Pero no todo es muerte. La vida, simbolizada en los latidos del corazón, es la protagonista de otra de sus obras más conocidas. Boltanski tiene una fundación en Japón en la que guarda patrones de latidos del corazón desde 2008. Actualmente, tiene más de 150.000 registros almacenados en la isla de Teshima pero, como no podía ser de otra manera, la muerte asoma de nuevo en esta obra: “Naturalmente, cada día se incrementa el número de latidos que pertenecen a personas muertas. Si queréis oír el corazón de alguien al que habéis amado no os aconsejo que os acerquéis, porque lo que vais a sentir es su ausencia más que su presencia”.
Otra instalación que surgió de la vida pero acabó en la muerte fue su proyecto Les Abonnés du Téléphone, que expuso en el Musée d’Art Moderne de la Ville de París en 2000. La idea inalcanzable de Boltanski consistía en nombrar a todos los habitantes de la Tierra y quería crear un archivo con todos los listines telefónicos del mundo.
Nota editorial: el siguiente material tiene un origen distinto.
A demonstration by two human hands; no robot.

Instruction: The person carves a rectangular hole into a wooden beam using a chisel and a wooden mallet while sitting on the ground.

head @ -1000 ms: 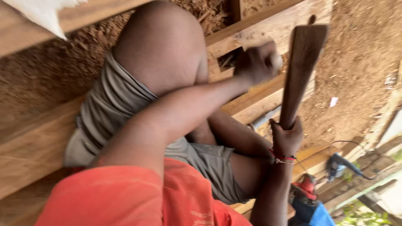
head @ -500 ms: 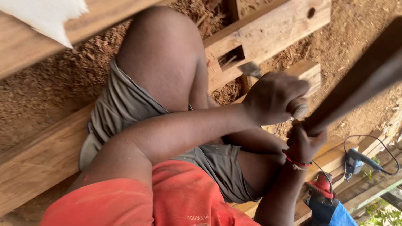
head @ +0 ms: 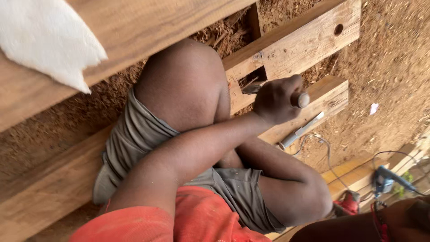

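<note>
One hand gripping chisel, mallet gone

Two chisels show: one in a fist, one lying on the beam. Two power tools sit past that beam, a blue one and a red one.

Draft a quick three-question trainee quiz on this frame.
1. True or false: the left hand grips a chisel.
2. Where does the chisel's blade point? A) into the notch in the upper beam B) at a white cloth C) at a blue power tool
3. Fill in: the loose tool lies on the lower wooden ____.
Key: 1 true; 2 A; 3 beam.
</note>
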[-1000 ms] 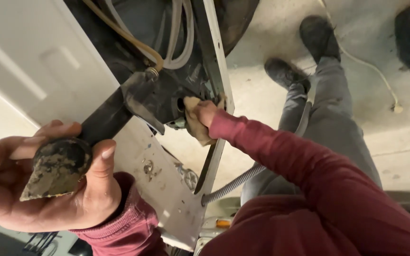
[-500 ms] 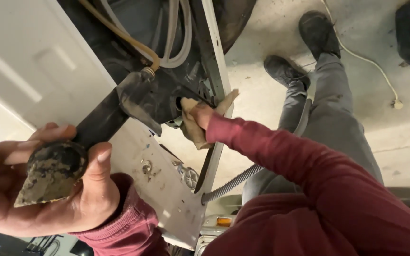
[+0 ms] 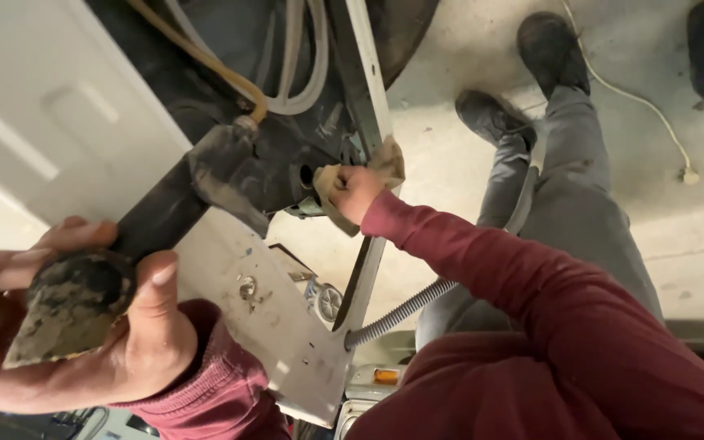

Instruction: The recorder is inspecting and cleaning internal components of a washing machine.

Sin embargo, el paso del tiempo daba al traste con su proyecto: “Me di cuenta de que la gente tenía la costumbre de nacer y de morir muy rápidamente. Cada vez que yo nombraba a 20 personas, seis de ellas habían muerto y cinco más habrían nacido”. El artista vio que sería imposible de realizar, actualizar y completar la lista, por lo que redujo su proyecto a la creación de una biblioteca de listines telefónicos.
Tal y como reconoce este artista que ha expuesto en tres ocasiones en la Documenta de Kassel y ha representado a Francia en la Bienal de Venecia de 2011, “no hay ni una sola obra de las que he hecho que tuviese como único objetivo ser estética, cada uno de mis trabajos es un interrogante”. Interrogantes que nos llevan a las grandes preguntas que se ha hecho la Humanidad: quiénes somos, de dónde venimos y a dónde vamos. Boltanski ha elegido el arte como medio para intentar dar respuesta a ello, aunque asegura: “lo que hago es plantear preguntas y dar y transmitir emociones. No tengo respuestas”.